▶ _Instructions for the task_: Working through the records below, count the lines that include "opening". The reply is that number alone.

▶ _Working data_:
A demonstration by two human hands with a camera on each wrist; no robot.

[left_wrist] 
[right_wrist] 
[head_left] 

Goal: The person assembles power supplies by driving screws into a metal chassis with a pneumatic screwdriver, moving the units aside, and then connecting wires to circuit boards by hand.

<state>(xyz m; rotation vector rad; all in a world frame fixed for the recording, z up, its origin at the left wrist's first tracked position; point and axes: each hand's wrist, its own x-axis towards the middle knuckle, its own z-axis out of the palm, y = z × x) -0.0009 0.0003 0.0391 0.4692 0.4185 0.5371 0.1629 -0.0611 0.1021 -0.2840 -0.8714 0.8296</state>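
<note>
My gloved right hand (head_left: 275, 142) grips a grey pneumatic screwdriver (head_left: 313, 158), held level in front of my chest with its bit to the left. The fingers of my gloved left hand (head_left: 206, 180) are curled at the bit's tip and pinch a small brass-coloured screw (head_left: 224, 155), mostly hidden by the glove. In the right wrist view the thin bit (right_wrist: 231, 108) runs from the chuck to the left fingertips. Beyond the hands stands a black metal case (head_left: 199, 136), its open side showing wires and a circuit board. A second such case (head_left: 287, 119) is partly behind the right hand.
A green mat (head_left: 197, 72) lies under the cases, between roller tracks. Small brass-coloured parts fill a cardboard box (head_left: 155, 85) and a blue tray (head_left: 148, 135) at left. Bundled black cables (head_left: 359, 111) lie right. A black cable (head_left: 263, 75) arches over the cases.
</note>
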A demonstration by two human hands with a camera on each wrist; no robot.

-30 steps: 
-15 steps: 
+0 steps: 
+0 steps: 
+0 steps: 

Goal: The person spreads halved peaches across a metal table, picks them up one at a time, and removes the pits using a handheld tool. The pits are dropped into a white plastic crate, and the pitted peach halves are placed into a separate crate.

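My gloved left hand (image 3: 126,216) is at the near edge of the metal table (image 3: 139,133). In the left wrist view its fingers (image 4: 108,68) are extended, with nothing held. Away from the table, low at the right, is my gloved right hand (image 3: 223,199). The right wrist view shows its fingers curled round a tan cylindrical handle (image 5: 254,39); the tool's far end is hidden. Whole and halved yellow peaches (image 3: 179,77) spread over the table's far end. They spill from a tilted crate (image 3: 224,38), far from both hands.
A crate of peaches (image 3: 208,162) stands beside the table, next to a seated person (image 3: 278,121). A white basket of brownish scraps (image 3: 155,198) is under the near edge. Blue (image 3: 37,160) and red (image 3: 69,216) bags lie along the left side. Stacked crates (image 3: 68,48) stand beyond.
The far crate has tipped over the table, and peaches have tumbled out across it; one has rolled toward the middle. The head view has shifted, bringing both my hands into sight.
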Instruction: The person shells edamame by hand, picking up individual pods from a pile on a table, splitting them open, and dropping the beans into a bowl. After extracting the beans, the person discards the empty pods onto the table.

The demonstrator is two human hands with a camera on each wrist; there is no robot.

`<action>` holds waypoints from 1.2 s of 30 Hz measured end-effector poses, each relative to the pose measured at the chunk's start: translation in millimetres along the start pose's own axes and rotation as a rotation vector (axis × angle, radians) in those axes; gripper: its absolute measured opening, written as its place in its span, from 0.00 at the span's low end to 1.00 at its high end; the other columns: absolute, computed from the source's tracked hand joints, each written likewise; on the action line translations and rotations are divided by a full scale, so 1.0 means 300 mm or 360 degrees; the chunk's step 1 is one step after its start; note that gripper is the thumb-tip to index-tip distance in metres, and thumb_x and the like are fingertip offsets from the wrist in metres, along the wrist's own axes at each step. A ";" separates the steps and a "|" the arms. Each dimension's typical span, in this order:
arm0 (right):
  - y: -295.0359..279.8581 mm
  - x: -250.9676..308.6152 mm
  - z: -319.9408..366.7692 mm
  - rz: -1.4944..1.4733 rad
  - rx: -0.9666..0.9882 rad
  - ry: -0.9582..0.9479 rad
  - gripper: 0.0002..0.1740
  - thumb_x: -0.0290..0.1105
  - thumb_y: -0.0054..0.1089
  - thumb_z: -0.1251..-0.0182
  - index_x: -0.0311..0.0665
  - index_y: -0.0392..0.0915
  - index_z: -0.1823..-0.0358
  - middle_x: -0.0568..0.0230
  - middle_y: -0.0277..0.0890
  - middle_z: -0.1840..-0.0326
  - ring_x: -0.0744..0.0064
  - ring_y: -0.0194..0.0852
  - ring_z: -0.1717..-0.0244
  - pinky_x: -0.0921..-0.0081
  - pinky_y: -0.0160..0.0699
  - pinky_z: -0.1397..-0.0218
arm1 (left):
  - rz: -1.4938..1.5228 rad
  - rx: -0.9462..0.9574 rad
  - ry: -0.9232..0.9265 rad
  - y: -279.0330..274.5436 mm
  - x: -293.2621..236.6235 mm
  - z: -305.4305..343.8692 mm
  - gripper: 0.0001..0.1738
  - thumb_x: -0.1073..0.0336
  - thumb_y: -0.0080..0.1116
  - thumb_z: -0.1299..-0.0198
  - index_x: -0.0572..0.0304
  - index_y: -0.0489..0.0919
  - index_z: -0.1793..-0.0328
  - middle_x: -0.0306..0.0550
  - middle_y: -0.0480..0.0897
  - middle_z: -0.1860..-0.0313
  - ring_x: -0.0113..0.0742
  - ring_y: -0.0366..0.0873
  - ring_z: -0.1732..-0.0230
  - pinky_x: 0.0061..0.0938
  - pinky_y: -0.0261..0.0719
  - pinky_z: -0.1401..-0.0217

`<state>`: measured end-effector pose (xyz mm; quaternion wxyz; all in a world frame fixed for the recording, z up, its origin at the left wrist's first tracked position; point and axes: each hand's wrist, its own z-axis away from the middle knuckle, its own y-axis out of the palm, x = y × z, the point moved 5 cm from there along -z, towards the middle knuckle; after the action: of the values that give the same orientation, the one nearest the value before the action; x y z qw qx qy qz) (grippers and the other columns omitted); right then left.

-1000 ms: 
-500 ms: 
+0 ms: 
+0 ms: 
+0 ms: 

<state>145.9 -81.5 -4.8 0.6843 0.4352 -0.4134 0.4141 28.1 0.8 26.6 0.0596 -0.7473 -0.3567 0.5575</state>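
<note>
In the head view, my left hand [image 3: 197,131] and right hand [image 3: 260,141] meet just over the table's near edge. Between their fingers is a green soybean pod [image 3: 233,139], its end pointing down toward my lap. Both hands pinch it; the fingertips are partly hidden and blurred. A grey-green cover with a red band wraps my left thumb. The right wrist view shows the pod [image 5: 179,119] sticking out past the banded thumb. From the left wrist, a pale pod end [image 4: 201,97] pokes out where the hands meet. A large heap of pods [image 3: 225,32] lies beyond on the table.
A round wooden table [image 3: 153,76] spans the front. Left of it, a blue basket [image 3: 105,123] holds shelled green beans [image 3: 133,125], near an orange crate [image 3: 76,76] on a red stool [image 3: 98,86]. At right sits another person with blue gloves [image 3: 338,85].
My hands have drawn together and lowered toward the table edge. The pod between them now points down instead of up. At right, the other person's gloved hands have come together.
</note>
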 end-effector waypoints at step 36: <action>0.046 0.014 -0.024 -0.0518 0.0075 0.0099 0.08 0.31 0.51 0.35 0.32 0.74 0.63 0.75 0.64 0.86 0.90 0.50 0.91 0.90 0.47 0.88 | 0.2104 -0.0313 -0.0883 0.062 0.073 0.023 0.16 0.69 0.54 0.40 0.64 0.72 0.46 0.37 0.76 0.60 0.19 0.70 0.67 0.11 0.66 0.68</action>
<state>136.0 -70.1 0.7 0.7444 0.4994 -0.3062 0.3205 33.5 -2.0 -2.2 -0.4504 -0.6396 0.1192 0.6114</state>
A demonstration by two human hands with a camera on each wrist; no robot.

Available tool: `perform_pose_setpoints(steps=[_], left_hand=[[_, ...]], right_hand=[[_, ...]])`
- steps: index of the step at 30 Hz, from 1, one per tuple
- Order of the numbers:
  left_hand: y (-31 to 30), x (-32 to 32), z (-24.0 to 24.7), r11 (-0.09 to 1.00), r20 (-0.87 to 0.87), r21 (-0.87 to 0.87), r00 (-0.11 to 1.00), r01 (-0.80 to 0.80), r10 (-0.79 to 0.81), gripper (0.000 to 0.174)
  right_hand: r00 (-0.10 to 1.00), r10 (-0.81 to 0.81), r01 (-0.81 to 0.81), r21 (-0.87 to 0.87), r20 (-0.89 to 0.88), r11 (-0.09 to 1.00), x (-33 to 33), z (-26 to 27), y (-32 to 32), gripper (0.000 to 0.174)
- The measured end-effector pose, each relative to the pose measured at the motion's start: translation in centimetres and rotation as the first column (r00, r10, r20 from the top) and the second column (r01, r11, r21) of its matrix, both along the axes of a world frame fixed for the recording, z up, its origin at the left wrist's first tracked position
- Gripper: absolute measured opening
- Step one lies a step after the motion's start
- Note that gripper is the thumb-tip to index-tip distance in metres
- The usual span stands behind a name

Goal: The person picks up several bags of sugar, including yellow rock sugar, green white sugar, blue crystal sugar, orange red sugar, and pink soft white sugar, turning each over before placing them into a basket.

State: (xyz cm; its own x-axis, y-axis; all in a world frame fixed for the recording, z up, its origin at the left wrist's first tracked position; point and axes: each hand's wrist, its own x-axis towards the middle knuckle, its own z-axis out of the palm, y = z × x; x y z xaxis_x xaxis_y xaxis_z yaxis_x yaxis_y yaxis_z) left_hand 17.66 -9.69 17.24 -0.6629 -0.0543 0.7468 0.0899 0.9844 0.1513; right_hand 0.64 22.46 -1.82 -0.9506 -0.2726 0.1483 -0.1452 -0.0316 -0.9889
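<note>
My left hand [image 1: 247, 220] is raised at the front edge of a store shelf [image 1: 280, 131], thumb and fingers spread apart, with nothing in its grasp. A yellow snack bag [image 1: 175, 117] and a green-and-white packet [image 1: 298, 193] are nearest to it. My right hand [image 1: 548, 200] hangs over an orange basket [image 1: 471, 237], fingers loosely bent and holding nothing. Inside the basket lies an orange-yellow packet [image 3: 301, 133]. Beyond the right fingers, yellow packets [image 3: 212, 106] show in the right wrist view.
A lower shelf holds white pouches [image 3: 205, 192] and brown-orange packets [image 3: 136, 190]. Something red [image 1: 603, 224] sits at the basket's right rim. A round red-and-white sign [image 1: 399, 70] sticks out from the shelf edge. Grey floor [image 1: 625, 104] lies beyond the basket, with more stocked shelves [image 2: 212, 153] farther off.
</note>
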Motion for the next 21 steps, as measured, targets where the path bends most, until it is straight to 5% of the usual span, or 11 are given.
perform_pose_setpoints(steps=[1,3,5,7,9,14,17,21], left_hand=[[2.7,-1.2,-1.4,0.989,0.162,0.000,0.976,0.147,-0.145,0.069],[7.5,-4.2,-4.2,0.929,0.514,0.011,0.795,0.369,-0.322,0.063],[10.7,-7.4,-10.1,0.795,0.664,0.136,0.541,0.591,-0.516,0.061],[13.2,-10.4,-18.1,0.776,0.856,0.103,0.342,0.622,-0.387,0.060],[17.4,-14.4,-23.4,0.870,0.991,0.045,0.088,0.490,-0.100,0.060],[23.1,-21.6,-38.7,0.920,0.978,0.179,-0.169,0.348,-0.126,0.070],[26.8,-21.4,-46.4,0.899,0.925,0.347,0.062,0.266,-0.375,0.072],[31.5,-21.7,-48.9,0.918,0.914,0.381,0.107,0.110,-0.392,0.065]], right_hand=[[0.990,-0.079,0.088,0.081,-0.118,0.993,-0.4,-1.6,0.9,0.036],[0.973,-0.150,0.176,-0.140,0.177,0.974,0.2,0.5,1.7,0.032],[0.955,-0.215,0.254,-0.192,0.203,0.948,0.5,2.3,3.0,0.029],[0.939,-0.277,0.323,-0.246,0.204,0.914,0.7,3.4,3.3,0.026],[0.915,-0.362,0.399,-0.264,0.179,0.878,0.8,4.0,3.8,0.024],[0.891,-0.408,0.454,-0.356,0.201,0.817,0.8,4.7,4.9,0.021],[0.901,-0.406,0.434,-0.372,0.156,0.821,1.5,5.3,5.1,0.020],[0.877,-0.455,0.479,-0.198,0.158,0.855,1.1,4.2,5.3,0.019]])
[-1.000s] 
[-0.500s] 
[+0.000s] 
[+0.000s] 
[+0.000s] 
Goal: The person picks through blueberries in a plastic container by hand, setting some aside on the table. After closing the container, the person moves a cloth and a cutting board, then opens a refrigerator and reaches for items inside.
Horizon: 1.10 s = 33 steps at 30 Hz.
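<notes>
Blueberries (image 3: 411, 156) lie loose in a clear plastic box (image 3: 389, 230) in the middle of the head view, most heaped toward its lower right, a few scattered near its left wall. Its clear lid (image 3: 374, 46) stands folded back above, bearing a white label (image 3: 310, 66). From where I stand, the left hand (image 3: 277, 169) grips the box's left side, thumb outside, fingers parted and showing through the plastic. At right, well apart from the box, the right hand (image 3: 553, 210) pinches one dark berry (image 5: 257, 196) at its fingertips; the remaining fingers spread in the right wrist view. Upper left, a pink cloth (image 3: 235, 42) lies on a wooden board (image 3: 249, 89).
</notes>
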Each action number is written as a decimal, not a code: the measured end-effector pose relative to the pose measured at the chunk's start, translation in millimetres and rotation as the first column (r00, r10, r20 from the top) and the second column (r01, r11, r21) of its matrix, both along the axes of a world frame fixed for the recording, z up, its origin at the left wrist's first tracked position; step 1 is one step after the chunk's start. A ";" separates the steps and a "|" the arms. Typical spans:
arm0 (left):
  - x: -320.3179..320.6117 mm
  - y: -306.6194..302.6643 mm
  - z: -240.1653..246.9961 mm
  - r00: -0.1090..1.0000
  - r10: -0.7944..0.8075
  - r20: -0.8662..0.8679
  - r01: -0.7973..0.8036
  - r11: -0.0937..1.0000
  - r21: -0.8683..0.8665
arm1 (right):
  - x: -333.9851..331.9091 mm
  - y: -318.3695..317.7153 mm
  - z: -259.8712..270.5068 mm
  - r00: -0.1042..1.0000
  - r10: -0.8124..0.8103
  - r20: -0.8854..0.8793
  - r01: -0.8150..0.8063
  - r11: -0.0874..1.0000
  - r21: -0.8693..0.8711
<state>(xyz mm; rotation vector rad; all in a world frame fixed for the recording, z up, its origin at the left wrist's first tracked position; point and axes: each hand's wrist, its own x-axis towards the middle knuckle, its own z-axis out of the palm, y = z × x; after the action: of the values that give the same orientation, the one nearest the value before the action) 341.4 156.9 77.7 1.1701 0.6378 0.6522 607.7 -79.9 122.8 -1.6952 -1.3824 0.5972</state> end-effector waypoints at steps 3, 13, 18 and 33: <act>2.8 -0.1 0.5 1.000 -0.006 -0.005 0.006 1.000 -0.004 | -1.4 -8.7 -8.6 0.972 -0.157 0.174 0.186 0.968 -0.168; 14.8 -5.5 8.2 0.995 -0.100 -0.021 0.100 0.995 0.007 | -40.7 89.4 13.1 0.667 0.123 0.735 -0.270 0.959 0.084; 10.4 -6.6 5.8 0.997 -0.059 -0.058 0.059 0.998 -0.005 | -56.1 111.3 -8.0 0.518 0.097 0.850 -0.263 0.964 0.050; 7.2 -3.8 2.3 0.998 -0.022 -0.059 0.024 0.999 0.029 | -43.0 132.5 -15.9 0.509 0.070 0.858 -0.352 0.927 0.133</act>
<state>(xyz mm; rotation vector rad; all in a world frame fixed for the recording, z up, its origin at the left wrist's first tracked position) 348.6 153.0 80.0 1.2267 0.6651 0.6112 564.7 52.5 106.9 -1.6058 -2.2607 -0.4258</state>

▶ _Written response_: 2